Multi-scale Modeling of a Canonical Signaling Transduction Domain: From Conformational Ensembles to Protein Function in Protein Kinase A


Biological Significances:  

The immediate biomedical impact pertains to developmental disorders, but implications are much broader, including neurodegenerative disease and aging.  The goal of our project is to understand how protein structure translates into the subcellular mechanism of action within macromolecular complexes. We are exploring these fundamental questions in the context of cyclic-adenosine mono-phosphate (cAMP) - dependent protein kinase A's (PKA) regulatory subunits (R) in cardiomyocytes. Our research has an implication on glycolysis regulation in cardiac muscles. 

Project Summary:

This project generates multi-scale computational models of PKA, linking atomic-level structures through free-energy landscapes and association rates to models of subcellular regulation. These models provide insight into the functional mechanism of the β-adrenergic pathway PKA in the cardiomyocyte and accelerate the development of key technologies and methods for integrating dispersed biological and chemical information into a coherent model that support prediction and study of small molecules and mutations in the function of the cell.
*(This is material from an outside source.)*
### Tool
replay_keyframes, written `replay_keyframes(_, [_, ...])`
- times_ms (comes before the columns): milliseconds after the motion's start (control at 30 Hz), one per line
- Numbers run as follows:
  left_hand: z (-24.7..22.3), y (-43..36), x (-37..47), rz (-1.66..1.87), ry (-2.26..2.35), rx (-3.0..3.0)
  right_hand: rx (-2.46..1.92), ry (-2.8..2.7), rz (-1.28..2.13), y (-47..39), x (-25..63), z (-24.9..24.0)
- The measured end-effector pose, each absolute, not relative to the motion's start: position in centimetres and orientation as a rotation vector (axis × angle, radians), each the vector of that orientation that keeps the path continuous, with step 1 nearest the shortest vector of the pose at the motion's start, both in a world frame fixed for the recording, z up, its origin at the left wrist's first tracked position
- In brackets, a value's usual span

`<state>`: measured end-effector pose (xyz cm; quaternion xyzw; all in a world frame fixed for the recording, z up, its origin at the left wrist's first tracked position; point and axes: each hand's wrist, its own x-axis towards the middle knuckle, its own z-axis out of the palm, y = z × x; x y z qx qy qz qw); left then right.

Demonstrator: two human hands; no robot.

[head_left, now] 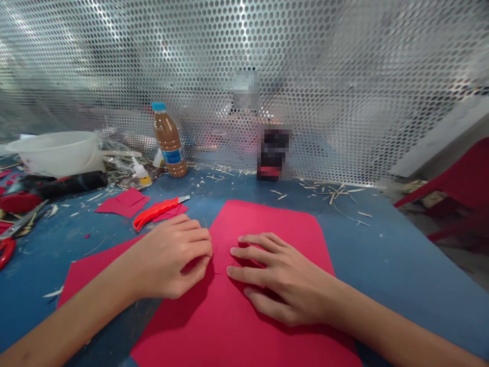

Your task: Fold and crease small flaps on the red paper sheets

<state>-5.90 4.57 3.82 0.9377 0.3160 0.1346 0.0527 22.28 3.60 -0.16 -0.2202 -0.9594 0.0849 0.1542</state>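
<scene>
A large red sheet [275,219] lies on the blue table in front of me. My left hand [178,255] is over its left edge, fingers curled together in a pinch; what is between the fingertips is too small to make out. My right hand [275,278] rests on the sheet with its fingers spread, holding nothing. Faint cut lines show on the sheet between the hands. Another red sheet [91,265] lies partly under my left forearm. Just beyond my left hand is a red-handled cutter [156,211] on small red pieces.
A brown bottle [168,140], a glue bottle [141,172] and a white bowl [57,150] stand at the back left. Red scissors [6,250] lie far left. Straw bits [338,192] lie near the perforated metal panel [324,92]. A red chair [458,183] is at right.
</scene>
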Motion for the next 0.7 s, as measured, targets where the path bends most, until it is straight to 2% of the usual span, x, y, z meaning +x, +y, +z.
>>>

This project represents a new paradigm for multi-scale modeling in which association rates and free-energy landscapes derived from molecular-scale simulations are integrated into mathematical models representing subcellular-scale events and macromolecular complexes. Technology advances interconnect established modeling methods, Molecular Dynamics (MD) simulations, Brownian Dynamics (BD) simulations, and Virtual Cell modeling, using Markov State Models (MSM). MSMs are powerful, scalable mathematical tools for describing the dynamics and equilibrium states of complex interconnected systems of discrete states.

This project advances the application of MSM to protein function, expands the integration of BD and MD to determine association rates, and provides for novel integration of MD and BD data into Continuity. Specifically, it drives the development of workflows to automate job preparation and management of MD and BD; novel analysis methods for MD and BD leveraging of MSM; development of BrownDye, Continuity, and z-stack; and integration of outside utilities of MSMBuilder2 and Virtual Cell.


Key Outcomes:

  • Malmstrom RD, Kornev AP, Taylor SS, Amaro RE. Protein-Ligand Interactions through the Computational Microscope: Allostery in a Canonical Signaling Domain. Biophysical Journal. 2016;110(3):52a-a
  • Malmstrom RD, Kornev AP, Taylor SS, Amaro RE. Allostery through the computational microscope: cAMP activation of a canonical signalling domain. Nature Communications. 2015;6. doi: ARTN 7588 10.1038/ncomms8588.
  • Malmstrom RD, Lee CT, Van Wart A, Amaro RE. On the Application of Molecular-Dynamics Based Markov State Models to Functional Proteins. J Chem Theory Comput. 2014;10(7):2648-57. doi: 10.1021/ct5002363.